Flash Attention is an algorithm for computing the attention mechanism in transformers more efficiently. The standard attention calculation is slow and memory-hungry at long context lengths — its VRAM usage scales quadratically with sequence length. Flash Attention restructures the computation to reduce the number of times data is read from and written to VRAM, achieving the same mathematical result with dramatically less memory movement.
The name comes from the "flash" metaphor — fast reads from fast memory (SRAM on the GPU chip) instead of repeated trips to slower VRAM.
What It Actually Improves
Flash Attention has two main effects:
-
Reduced VRAM usage during attention computation. Standard attention requires storing an N×N attention matrix (where N is sequence length). At 128K tokens, that matrix alone is enormous. Flash Attention computes in tiles and never materializes the full matrix, reducing peak VRAM usage significantly.
-
Faster prefill for long context. Because fewer data transfers happen between SRAM and VRAM, the attention computation completes faster. This shows most clearly on long input prompts (10K+ tokens).
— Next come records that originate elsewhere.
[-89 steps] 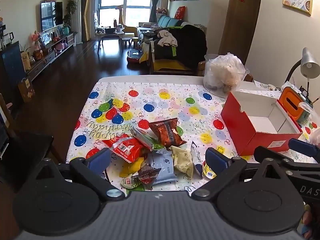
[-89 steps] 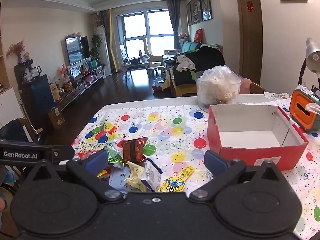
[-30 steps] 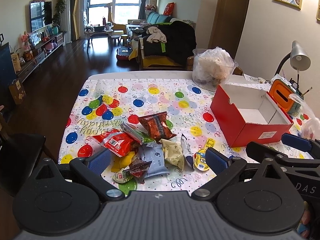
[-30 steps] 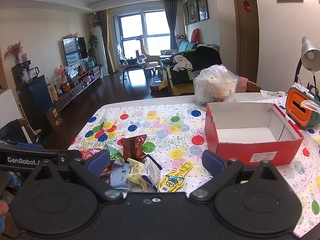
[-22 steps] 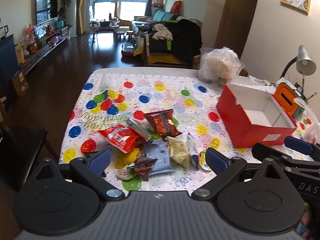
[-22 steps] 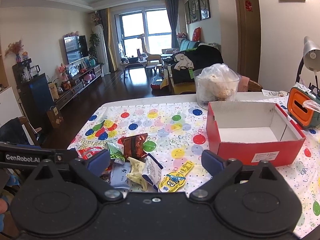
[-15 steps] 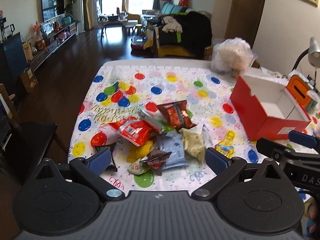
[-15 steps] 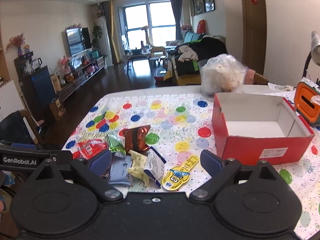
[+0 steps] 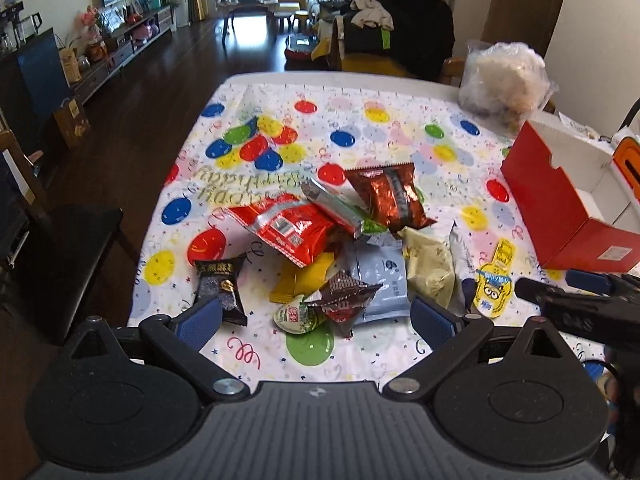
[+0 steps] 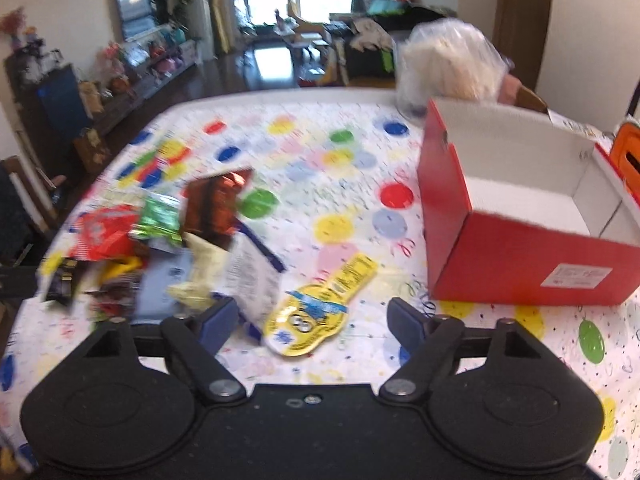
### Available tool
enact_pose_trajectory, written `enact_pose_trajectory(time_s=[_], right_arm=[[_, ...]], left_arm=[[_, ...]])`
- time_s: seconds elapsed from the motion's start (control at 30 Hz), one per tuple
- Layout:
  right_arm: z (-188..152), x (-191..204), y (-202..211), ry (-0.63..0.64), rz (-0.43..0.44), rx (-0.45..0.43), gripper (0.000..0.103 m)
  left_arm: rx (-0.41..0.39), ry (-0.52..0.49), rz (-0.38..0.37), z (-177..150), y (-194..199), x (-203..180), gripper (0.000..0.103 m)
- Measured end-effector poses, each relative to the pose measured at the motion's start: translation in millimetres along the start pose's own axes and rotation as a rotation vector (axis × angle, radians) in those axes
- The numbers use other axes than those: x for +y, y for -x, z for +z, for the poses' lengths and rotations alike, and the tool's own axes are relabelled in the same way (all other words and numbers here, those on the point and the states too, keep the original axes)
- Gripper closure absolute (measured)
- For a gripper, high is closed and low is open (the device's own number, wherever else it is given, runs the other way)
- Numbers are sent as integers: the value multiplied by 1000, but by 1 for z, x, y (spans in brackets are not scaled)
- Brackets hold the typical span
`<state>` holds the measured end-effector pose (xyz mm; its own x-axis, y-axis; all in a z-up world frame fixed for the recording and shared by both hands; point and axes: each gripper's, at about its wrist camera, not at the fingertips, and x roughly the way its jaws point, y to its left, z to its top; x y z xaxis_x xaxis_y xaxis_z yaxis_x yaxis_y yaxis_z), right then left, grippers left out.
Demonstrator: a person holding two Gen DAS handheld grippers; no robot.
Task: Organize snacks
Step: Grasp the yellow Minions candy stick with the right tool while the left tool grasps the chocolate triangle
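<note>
- Snack packets [image 9: 344, 240]: loose heap on the balloon tablecloth [image 9: 400, 136], unsorted, at 12 o'clock of the left gripper [image 9: 316, 316].
- Yellow cartoon packet [image 10: 320, 312]: apart from the heap, nearest the box, so likely the first pick.
- Right gripper [image 10: 312, 320]: jaws closing, straddling that packet, nothing pinched.
- Left gripper: fingers spread, empty.
- Red box [image 10: 520, 216]: empty, at 2 o'clock, likely the destination.
</note>
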<state>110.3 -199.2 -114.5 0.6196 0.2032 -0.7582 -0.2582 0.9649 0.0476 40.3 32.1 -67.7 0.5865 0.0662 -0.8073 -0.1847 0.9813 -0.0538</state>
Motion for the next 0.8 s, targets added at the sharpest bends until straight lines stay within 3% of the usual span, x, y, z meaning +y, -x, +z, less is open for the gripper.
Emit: enact_pose_trajectory(time_s=[0.3, 0.57, 0.7, 0.8], right_arm=[[6, 1, -54, -54, -44, 79, 29], [9, 9, -72, -35, -63, 114, 29], [7, 9, -76, -28, -63, 136, 29], [8, 7, -75, -33, -54, 147, 31]], left_arm=[[40, -4, 24, 2, -22, -3, 2], [25, -42, 9, 5, -41, -13, 3], [63, -41, 9, 4, -57, -16, 13], [89, -27, -3, 4, -67, -16, 15]])
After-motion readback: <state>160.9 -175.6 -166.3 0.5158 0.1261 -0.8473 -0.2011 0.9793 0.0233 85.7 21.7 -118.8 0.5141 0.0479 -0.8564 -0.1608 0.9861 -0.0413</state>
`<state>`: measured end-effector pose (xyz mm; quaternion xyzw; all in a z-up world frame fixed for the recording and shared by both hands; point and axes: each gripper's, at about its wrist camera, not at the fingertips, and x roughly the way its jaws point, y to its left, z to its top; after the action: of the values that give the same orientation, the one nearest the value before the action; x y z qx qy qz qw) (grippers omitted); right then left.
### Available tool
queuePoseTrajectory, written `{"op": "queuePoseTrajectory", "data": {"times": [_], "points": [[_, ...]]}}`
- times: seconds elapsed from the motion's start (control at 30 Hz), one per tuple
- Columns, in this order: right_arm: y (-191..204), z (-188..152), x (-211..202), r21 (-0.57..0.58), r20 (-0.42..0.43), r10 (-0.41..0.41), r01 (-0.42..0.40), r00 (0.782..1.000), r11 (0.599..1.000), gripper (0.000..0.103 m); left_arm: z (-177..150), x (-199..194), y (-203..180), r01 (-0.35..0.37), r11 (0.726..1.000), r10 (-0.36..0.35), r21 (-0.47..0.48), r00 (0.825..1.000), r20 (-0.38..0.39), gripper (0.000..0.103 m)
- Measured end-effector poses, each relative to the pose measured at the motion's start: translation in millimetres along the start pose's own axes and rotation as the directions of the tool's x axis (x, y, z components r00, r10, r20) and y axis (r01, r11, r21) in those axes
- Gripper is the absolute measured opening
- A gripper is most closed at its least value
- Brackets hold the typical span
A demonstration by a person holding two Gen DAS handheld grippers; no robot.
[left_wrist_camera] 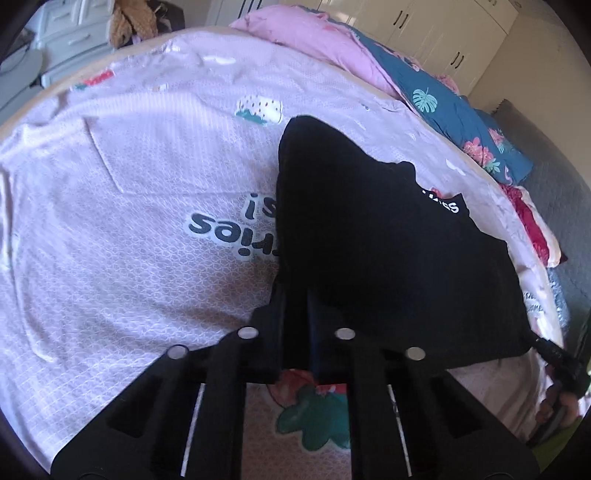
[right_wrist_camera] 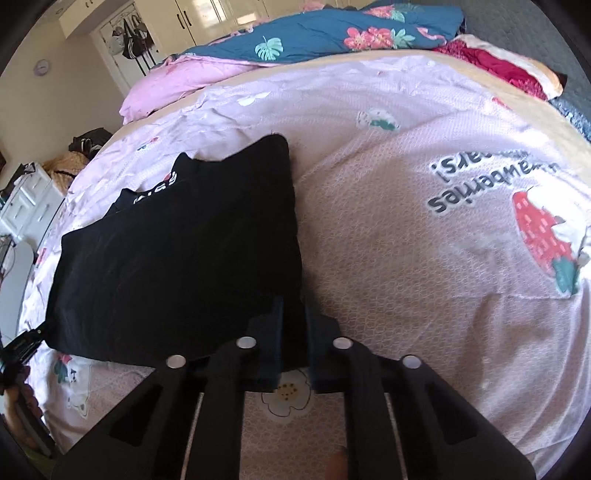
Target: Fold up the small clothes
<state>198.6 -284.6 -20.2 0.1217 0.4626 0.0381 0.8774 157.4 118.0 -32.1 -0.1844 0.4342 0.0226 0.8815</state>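
A black garment with white lettering lies flat on the pink printed bedsheet. My left gripper is shut on the garment's near left corner. The garment also shows in the right wrist view, where my right gripper is shut on its near right corner. The right gripper's black fingers show at the garment's far corner in the left wrist view. Both corners are held just above the sheet.
A teal floral duvet and a pink pillow lie along the far side of the bed. A red cloth sits at the back right. White drawers and wardrobes stand beyond the bed.
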Motion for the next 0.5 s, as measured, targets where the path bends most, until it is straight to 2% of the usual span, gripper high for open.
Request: {"op": "queuePoseTrajectory", "data": {"times": [0.1,0.23,0.33,0.43,0.5], "points": [[-1.3,-1.5,-5.9,-0.005,0.015,-0.020,0.020,1.000,1.000,0.008,-3.2,-6.4,-0.9,-0.017,0.999,0.016,0.031,1.000,0.006,0.001],[-1.5,-6.2,3.9,-0.015,-0.023,-0.065,0.064,0.998,0.998,0.008,-5.6,1.2,7.8,-0.020,1.000,0.021,0.019,0.999,-0.029,0.000],[0.5,-6.6,3.6,-0.028,-0.026,-0.091,0.090,0.996,0.996,0.010,-4.2,-0.6,3.5,-0.028,0.998,0.030,0.049,0.999,-0.029,0.001],[-1.6,-7.4,1.5,-0.035,-0.022,-0.133,0.132,0.991,0.991,0.028,-2.8,-1.4,0.4,-0.029,0.998,0.031,0.062,0.999,-0.034,0.001],[-1.6,-6.8,-0.2,-0.041,-0.016,-0.144,0.144,0.989,0.989,0.036,-2.4,-1.4,-0.4,-0.026,0.998,0.029,0.066,0.999,-0.039,0.001]]}}
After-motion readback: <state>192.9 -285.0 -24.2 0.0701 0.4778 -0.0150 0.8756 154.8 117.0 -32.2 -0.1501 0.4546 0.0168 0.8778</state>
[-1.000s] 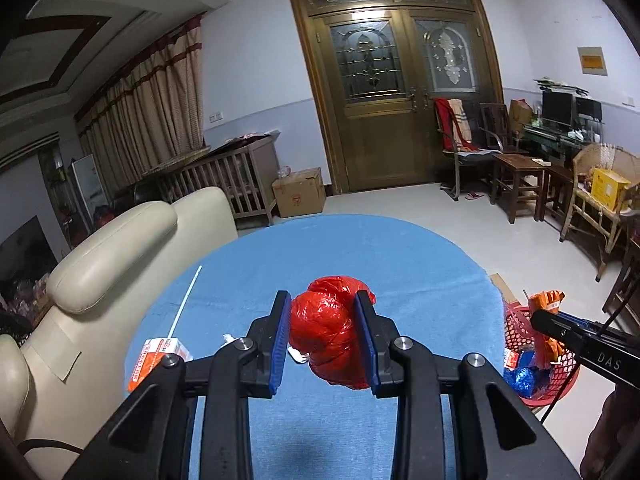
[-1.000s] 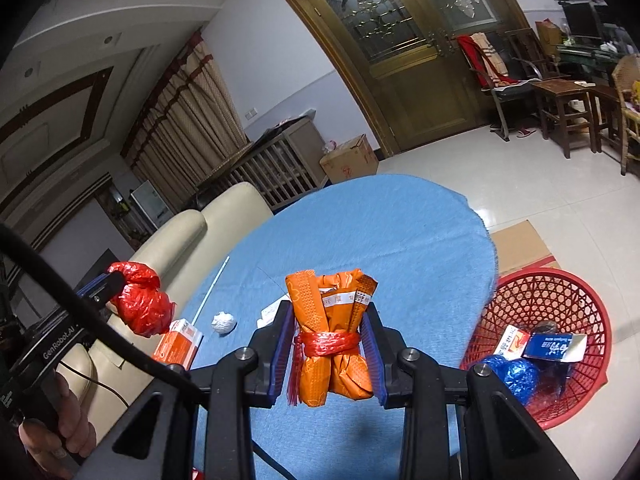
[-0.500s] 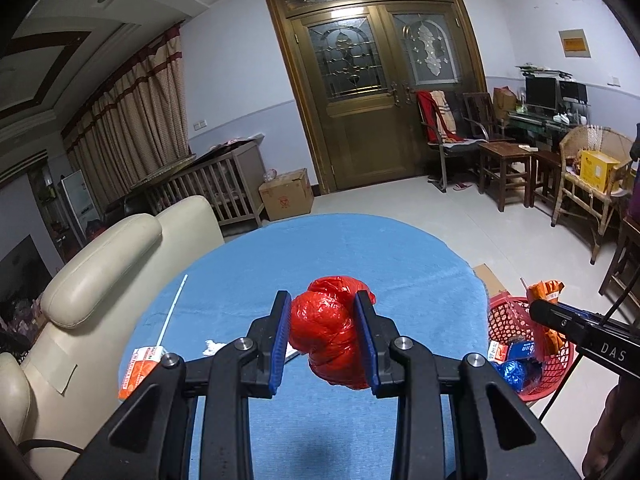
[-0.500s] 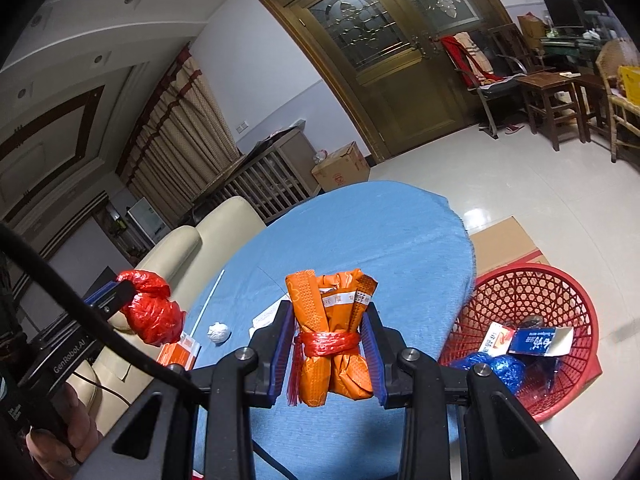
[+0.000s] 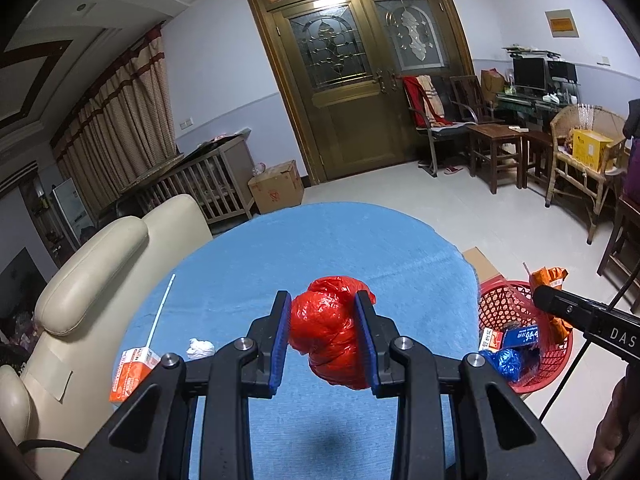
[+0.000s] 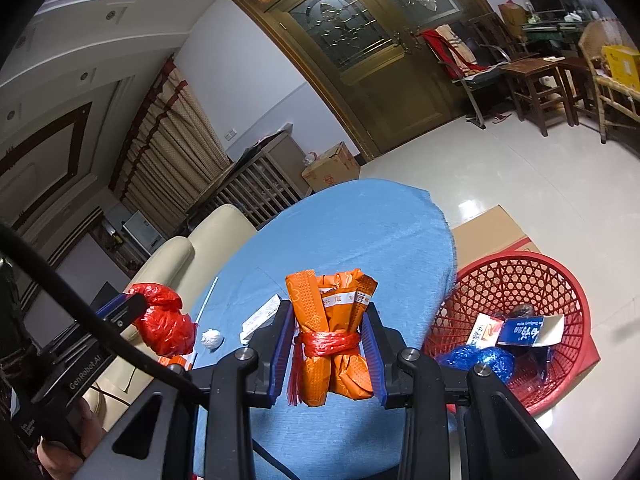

It does not directly improve decode speed for short responses — its benefit is most visible during prefill and for very long contexts.
Flash Attention 2 and 3
The original Flash Attention paper was published in 2022. Flash Attention 2 (2023) improved GPU utilization further. Flash Attention 3 targets Hopper architecture (H100) with additional optimizations. For consumer GPUs, Flash Attention 2 is the relevant version and is widely supported.
Framework Support
Flash Attention is implemented in most modern local inference frameworks:
- llama.cpp — supported and enabled by default on compatible hardware
- vLLM — core part of its performance profile
- ExLlamaV2 — supported
- Ollama — uses llama.cpp, inherits support
On Apple Silicon, the Metal backend in llama.cpp implements equivalent optimizations adapted for the unified memory architecture.
Why It Matters for Local AI
If you work with long context — pasting large documents, maintaining extended conversations, or processing codebases — Flash Attention is what makes that tractable on consumer hardware. Without it, 128K context inference would require substantially more VRAM and run materially slower. Verify your inference backend has it enabled when doing context-heavy work.